I fully concede that the optics are bad here. DelPo’s call for the trainer at 4*-5 in the TB was ill-timed. The suddenness with which he walked to his chair and sat down in the middle of a deciding TB was a jarring sight. The question of whether or not this incident was intentional (aka an attempt to break Nieminen’s rhythm) will henceforth be subject to endless debate. There’s no definitive answer that would satisfy all sides, short of DelPo flat-out saying that he’d called for an MTO to mess with Nieminen. Let’s be real, it’ll be a cold day in hell before that happens.
I am as critical as the next person when it comes to ill-timed MTOs and unexpected twists in a closely fought match. For the record, I’ve criticized Rafa’s ill-timed bathroom break during his ’12 IW SF, right before Fed served for the match. I was not a fan of the 10-minute long MTO Vika took during an important juncture in her match against Sloane Stephens at the AO this year. In that vein, I know DelPo’s call for a trainer during a 3rd set TB should be subject to questioning. It’s only fair.
That said, I hope those who do pass judgement on this incident take care not to get too swept up by the misconceptions that arose ( #1 DelPo was never scolded by anyone to continue playing and #2 He called for the trainer because of a quadriceps injury, not because of cramps).

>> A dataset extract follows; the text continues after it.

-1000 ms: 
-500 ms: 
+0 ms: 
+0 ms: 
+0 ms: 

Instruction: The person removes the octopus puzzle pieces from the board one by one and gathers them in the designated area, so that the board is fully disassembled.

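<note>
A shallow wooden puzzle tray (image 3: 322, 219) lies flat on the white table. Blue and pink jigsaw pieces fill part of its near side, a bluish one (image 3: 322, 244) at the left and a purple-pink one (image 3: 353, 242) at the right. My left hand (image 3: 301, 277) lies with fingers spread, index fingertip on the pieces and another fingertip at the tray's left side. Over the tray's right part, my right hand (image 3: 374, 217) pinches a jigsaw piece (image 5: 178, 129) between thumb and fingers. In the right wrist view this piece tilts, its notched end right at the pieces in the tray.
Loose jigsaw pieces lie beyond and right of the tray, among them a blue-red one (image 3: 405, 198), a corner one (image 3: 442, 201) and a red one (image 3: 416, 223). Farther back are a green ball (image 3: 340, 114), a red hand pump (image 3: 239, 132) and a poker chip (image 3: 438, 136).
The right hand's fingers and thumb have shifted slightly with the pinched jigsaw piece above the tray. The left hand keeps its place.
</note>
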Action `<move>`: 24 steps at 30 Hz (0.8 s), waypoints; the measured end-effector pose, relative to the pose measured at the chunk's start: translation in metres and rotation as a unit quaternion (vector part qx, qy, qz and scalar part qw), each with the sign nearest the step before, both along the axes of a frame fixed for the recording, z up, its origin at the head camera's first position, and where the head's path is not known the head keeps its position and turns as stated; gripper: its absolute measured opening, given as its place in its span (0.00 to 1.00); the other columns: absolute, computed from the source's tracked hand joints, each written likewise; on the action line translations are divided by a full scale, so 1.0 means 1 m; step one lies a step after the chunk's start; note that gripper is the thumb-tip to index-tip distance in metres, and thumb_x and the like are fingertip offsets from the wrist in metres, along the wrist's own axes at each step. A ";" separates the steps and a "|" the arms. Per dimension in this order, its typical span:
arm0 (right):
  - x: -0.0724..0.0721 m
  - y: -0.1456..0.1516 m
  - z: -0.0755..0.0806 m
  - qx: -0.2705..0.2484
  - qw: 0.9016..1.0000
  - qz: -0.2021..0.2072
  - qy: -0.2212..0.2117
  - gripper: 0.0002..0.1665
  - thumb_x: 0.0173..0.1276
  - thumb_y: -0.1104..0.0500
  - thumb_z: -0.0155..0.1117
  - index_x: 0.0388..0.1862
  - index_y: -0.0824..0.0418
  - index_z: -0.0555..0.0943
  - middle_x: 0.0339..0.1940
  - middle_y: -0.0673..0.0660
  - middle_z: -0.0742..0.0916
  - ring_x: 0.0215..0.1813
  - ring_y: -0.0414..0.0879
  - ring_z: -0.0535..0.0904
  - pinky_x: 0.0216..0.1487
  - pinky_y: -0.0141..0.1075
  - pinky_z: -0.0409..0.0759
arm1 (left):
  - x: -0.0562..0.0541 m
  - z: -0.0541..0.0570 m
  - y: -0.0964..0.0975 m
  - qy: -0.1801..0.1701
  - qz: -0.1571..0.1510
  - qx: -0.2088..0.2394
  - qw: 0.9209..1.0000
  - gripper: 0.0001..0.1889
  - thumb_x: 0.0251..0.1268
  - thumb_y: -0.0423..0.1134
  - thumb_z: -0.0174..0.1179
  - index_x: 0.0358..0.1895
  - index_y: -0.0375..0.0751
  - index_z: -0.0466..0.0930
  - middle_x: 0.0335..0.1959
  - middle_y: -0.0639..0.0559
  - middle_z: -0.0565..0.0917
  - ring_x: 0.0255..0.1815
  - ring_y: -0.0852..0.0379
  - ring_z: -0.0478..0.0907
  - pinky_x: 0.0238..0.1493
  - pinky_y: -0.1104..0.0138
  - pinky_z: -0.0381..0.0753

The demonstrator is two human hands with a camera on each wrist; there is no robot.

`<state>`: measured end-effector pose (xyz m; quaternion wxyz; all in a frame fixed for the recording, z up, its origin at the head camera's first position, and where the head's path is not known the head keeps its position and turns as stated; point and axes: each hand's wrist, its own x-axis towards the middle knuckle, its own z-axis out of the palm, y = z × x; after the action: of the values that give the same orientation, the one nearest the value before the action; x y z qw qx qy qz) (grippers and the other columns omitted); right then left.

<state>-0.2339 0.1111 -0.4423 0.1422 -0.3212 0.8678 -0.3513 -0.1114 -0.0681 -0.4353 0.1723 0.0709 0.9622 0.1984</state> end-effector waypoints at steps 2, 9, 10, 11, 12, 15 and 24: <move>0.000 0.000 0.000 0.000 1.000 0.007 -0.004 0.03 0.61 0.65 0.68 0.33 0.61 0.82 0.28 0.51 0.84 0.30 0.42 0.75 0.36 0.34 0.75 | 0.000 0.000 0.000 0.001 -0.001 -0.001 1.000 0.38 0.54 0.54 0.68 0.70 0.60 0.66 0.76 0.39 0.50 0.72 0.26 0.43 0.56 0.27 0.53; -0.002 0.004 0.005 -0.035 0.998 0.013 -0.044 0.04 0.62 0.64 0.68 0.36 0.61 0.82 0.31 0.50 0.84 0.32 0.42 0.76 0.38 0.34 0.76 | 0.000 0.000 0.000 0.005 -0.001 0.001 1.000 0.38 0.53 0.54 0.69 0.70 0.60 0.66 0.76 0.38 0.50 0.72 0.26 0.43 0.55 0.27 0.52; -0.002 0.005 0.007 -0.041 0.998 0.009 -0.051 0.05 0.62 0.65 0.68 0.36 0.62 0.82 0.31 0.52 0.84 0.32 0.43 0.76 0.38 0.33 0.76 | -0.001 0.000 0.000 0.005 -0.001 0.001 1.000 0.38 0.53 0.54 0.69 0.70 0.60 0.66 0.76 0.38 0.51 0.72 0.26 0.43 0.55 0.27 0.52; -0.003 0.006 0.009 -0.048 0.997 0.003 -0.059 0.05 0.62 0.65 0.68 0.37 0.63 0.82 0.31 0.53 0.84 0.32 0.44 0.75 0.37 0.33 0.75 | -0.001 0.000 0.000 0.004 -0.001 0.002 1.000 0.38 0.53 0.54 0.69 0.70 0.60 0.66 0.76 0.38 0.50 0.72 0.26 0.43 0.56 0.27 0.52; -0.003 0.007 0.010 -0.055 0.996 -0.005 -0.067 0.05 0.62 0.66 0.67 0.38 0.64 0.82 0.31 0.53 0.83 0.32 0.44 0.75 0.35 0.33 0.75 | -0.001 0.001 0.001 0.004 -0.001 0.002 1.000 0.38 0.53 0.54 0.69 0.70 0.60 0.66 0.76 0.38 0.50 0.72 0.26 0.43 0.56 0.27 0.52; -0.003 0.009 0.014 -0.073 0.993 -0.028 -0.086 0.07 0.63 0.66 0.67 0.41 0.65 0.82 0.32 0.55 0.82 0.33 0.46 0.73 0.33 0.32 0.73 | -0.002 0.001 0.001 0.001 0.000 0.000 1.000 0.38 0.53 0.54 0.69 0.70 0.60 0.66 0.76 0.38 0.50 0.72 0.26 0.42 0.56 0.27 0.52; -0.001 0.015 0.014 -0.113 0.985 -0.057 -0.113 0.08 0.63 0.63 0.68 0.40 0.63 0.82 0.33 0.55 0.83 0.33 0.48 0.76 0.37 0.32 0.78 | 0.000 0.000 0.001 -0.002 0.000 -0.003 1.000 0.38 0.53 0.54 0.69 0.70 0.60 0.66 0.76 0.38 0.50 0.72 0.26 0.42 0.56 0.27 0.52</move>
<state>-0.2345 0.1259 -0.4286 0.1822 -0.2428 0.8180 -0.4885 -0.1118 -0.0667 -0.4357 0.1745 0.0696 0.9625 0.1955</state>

Also important is the fact that DelPo does not have a history of this type of behavior. In accounting terms, DelPo has built up a fair amount of “accrued goodwill” over the years. While the incident at MC means his goodwill will take a minor hit on the Q2 2013 balance sheet, it’s still a minor aberration. After all, Nieminen won the match. DelPo would rightfully have been subject to more questioning had he taken the MTO and pulled through to win the match, but he lost the match. It’s the same reason why Rafa wasn’t subject to more questioning when he rushed off to the bathroom right before Fed served for the match at IW last year.
As for DelPo, he’ll have 10 days to rest the trouble to his right quadriceps before he begins his title defense at the Portugal Open. This past week, I’ve been bombarded with my fair share of images of yachts sailing in the Monte Carlo seas, but I will forever insist that there’s nothing that quite resembles the Estoril sealine!

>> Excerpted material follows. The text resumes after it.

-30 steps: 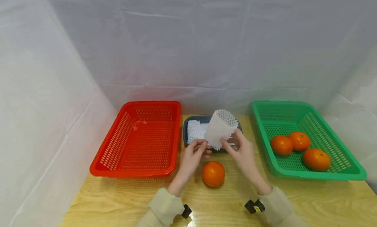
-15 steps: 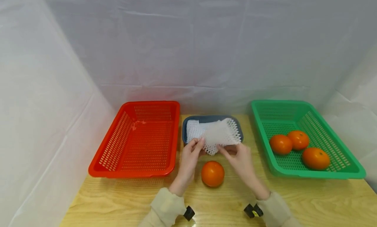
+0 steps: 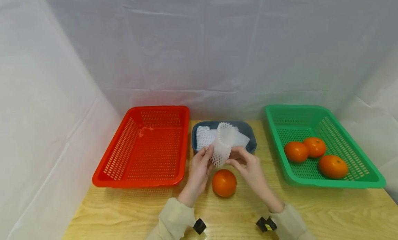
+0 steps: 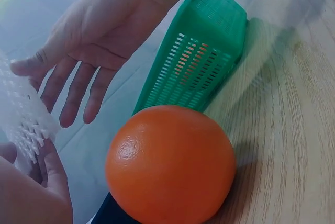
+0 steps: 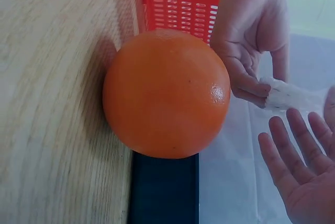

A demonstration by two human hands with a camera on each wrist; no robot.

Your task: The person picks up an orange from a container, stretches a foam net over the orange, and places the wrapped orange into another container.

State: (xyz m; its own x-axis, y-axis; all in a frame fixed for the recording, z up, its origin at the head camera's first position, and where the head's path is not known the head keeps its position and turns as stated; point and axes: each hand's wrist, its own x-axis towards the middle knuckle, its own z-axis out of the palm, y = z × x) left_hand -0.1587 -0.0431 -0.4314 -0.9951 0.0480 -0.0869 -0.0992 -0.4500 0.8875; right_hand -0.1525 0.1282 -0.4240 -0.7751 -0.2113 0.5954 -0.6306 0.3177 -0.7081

While DelPo definitely needs to work on his serves on clay, one of the few positive signs from his showing at MC was his comfort in hitting his normal BH. While DelPo engaged in his fair share of BH slice battles against Nieminen, they didn’t look like the last-gasp efforts of a player suffering from wrist pain. This is a positive sign.
Other Monte Carlo News:
- On this day, DelPo, Muzz and Berdy all lost to lower seeds. Judging by the number of Rafa fans who suddenly came out in droves on Twitter to congratulate Nieminen after he won, you can be sure they’re fancying Rafa’s chances of winning yet another title at Monte Carlo. Nieminen should be glad to know he has the support of the Rafandom on his side when he plays Djokovic in the QF, though he should also be wary too, as a failure to put in a tough appearance in front of Djokovic could just as quickly earn him the scorn of the Rafandom. At this current time, Rafans are hanging on to their hopes of a Rafa-Jarkko final. It’ll be interesting to see how this one plays out.

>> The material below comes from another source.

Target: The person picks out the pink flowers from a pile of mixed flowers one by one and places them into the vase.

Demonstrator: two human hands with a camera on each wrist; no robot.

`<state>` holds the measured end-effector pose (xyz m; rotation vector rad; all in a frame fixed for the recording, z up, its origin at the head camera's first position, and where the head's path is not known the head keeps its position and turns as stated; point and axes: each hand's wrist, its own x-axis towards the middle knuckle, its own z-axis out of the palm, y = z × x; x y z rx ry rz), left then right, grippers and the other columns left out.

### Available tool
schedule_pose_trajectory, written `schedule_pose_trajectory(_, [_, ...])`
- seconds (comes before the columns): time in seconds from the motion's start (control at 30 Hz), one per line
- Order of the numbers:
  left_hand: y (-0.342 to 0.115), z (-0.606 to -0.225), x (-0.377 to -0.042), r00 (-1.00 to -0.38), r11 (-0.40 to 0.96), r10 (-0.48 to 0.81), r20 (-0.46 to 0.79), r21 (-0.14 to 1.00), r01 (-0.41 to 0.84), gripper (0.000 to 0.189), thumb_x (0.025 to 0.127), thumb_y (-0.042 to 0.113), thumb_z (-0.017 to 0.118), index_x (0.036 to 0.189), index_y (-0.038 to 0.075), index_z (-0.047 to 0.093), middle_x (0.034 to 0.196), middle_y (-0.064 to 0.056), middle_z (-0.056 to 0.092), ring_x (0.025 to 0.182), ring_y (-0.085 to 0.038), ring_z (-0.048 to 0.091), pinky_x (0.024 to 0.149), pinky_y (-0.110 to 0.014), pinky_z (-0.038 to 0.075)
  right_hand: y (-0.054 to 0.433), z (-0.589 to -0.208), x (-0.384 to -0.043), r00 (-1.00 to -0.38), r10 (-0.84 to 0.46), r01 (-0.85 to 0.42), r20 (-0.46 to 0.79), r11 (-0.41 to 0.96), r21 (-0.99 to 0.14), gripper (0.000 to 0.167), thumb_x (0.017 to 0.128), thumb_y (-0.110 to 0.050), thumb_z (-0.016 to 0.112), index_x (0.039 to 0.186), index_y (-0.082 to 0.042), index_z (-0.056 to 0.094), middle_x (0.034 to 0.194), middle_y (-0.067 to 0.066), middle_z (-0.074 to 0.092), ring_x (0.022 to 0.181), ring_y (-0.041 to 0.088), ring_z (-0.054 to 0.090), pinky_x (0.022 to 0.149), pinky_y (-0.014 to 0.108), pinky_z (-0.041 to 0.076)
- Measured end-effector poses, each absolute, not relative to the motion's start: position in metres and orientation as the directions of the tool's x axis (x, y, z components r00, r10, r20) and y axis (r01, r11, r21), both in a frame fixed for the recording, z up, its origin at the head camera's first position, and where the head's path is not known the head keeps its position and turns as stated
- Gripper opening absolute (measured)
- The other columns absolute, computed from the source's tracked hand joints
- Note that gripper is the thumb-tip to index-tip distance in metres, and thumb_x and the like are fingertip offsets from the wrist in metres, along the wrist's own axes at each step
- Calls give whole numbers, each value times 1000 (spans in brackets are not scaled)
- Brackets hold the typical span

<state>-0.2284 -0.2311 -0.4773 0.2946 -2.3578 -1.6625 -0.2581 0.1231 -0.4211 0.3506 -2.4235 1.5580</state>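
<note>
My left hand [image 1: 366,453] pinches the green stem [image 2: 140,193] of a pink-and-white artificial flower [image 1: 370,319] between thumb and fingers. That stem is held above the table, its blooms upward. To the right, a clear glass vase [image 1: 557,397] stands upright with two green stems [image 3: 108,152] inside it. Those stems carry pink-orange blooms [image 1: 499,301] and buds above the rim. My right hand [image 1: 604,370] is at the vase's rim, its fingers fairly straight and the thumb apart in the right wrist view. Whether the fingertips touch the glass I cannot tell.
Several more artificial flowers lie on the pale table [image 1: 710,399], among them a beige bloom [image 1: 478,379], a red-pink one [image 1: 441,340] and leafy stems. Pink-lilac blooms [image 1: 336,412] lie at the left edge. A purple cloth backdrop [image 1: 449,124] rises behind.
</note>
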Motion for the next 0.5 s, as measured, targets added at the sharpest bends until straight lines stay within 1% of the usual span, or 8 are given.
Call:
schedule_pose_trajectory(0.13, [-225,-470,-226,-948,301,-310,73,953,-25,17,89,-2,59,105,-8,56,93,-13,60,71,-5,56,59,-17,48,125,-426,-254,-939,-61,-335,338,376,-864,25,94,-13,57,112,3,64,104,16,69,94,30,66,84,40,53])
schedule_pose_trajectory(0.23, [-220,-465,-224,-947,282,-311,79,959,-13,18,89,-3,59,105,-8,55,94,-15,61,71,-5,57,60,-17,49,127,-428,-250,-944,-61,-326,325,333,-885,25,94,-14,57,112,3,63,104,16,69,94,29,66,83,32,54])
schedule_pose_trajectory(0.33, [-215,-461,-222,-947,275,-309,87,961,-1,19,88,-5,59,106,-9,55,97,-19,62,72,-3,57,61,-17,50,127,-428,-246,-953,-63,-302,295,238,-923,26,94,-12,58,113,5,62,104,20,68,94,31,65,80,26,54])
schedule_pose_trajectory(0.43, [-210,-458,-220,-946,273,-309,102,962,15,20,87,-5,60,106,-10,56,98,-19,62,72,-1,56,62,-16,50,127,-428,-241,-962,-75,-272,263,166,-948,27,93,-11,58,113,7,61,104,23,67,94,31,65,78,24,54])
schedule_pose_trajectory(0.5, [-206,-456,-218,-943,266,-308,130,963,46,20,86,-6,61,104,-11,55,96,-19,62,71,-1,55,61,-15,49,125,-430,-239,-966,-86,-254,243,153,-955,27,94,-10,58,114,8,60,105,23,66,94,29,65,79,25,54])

- Rankings update: After MC, DelPo is now a mere 10 points behind Berdy in the rankings. Berdy has 600 points to defend at Madrid, while DelPo has 360 SF points. DelPo’s points at the Portugal Open will have no bearing on his ranking. However, no. 8-ranked Tsonga is starting to close in on the gap between him and DelPo. Tsonga faces Rafa in the MC SF. If Tsonga were to win MC, the gap between him and DelPo would be reduced to 235 points (from a >1,000 differential two weeks ago).